You manipulated core programming? Ratchet didn't wait for a response but continued, anger and disgust overshadowing any hesitation the medic might feel from his previous run-in with the fragger. Did you decide in your arrogance that your name was Primus, perhaps, or are you so wrapped up in your delusions that you believe yourself capable of controlling the very core of a being? Did you use innocent Seekers for this, Air Commander, or were they so caught up in your arrogance that they honestly believed in your skills?
And risk abilities like ours in the hand of the unworthy? Will could hear Starscream's sneer through their bond at that. I did nothing I wouldn't accept myself. Our decision was unified, as a proper trine's should be.
I'm amazed you were tolerated as Air Commander afterwards, Ratchet bit back. Or perhaps that was why some joined Optimus. I wondered about that – Seekers, after all, should be unified, and we both know what it takes to remove oneself from Seeker-kin completely. I was surprised any of them joined us at all. Maybe I should have been surprised that not more of them did.
Will had expected Starscream to snarl back at that but instead the Air Commander's mercurial mood shifted again and the full force of that attention descended on Will once more as Ratchet was dismissed with little more than a thought.
You are aware of us, youngling. Is this what you want to be? the voice murmured. A slave to ground-pounders and fleshlings when you could claim dominion of the sky with others like you? None of us were sparked with our abilities and none of them were ever simply given to us. We were born with limitations and we chose to crush them.

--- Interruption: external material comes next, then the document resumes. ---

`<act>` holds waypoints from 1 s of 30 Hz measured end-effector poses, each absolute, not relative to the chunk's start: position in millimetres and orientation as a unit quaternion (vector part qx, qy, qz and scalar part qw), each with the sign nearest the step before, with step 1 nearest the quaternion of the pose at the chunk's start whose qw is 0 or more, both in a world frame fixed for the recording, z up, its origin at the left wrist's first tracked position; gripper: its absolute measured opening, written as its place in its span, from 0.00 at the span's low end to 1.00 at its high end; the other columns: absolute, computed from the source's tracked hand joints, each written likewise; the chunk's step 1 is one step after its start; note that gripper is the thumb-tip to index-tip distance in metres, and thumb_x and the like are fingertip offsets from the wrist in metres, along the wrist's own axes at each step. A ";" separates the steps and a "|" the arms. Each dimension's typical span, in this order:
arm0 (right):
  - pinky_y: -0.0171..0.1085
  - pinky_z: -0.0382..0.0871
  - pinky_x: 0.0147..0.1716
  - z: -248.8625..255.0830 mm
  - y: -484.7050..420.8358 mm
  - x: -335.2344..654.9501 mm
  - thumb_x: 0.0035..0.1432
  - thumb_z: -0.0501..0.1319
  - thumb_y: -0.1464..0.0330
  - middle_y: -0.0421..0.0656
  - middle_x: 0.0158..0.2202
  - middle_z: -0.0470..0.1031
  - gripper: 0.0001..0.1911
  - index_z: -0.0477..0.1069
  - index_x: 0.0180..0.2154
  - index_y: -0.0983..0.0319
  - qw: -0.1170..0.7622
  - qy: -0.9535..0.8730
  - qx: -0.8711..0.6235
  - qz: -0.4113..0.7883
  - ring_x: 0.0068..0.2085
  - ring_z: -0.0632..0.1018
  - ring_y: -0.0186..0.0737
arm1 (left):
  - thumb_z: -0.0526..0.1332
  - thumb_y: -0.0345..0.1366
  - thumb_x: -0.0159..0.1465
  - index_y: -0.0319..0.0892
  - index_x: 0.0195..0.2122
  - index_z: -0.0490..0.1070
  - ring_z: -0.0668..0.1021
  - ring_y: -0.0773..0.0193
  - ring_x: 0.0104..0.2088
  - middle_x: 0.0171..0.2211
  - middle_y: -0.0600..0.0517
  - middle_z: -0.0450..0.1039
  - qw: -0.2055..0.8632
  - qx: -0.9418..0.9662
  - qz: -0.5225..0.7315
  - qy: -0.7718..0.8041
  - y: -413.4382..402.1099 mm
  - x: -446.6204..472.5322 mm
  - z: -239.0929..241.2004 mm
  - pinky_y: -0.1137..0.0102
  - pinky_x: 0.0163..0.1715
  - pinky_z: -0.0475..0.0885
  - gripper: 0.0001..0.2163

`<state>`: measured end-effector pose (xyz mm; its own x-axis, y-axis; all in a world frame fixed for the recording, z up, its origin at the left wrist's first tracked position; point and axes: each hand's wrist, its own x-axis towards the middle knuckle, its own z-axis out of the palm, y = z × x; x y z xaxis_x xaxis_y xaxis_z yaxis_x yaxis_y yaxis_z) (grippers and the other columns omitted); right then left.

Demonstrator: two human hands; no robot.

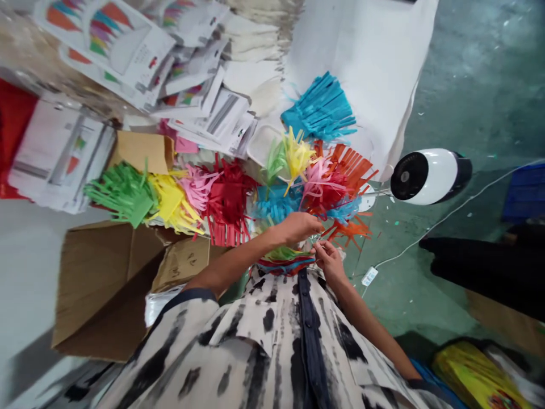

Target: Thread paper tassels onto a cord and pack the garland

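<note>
My left hand point(298, 226) is closed around the base of a bunch of fringed paper tassels point(315, 182) in yellow, pink, red, blue and orange. My right hand point(327, 258) pinches something thin just below that bunch, close to the left hand; I cannot make out what it is. A small stack of coloured paper strips point(285, 262) lies on my lap under both hands.
Piles of green point(121, 193), yellow, pink and red tassels point(227, 201) lie to the left, blue tassels point(319, 111) on white cloth behind. An open cardboard box point(102, 284) stands at left. Printed packaging sheets point(128, 45) fill the back. A white fan point(428, 176) sits at right.
</note>
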<state>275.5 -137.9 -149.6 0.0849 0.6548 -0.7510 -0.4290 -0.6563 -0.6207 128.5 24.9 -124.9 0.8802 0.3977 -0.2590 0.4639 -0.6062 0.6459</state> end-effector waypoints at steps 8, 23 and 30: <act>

There was something in the back of his mind, the faraway sound of his name, but he could do nothing but mentally stare, feeling like a prey watching the approaching predator and being unable to look away at all.
Are you aware of Skywarp's limits? Starscream asked as his voice and presence shifted again and Will could have sworn he could hear the dark glow he knew would be in Starscream's optics.
Maybe, probably – fifty miles with any kind of accuracy at their best guess, but who knew – and he pushed the thought away before he could even finish it but it still wasn't fast enough.
That's the thing about limitations, little one, Starscream continued. Limits were meant to be broken and technology – technology can be improved.
And that, Will realised too late, was all the warning he got. He was still within the range of their defences, but only just inside of it and it wouldn't be enough.
There was a sharp crack of displaced air before he could react, red optics and a Seeker's distinctive frame as it materialised just ahead of Will, and then it was inside their defences, but even that wasn't enough. Something hit him hard enough to make his processors reel and the world spin frantically around them, sky and sand and sky, and his instincts did the only thing a young, inexperienced Seeker could do - they reacted instantly to do whatever they could to slow him down rather than risk gunning the engine and send them straight into the ground at Mach two, but that took time and time was what they didn't have.
The air cracked again, the world warped around him, and then there was nothing but sand and the brief, terrified thought from the Seeker that they were out of time and this would hurt-
- And then the world went black as they hit the dunes at close to two hundred miles an hour and merciful unconsciousness took over.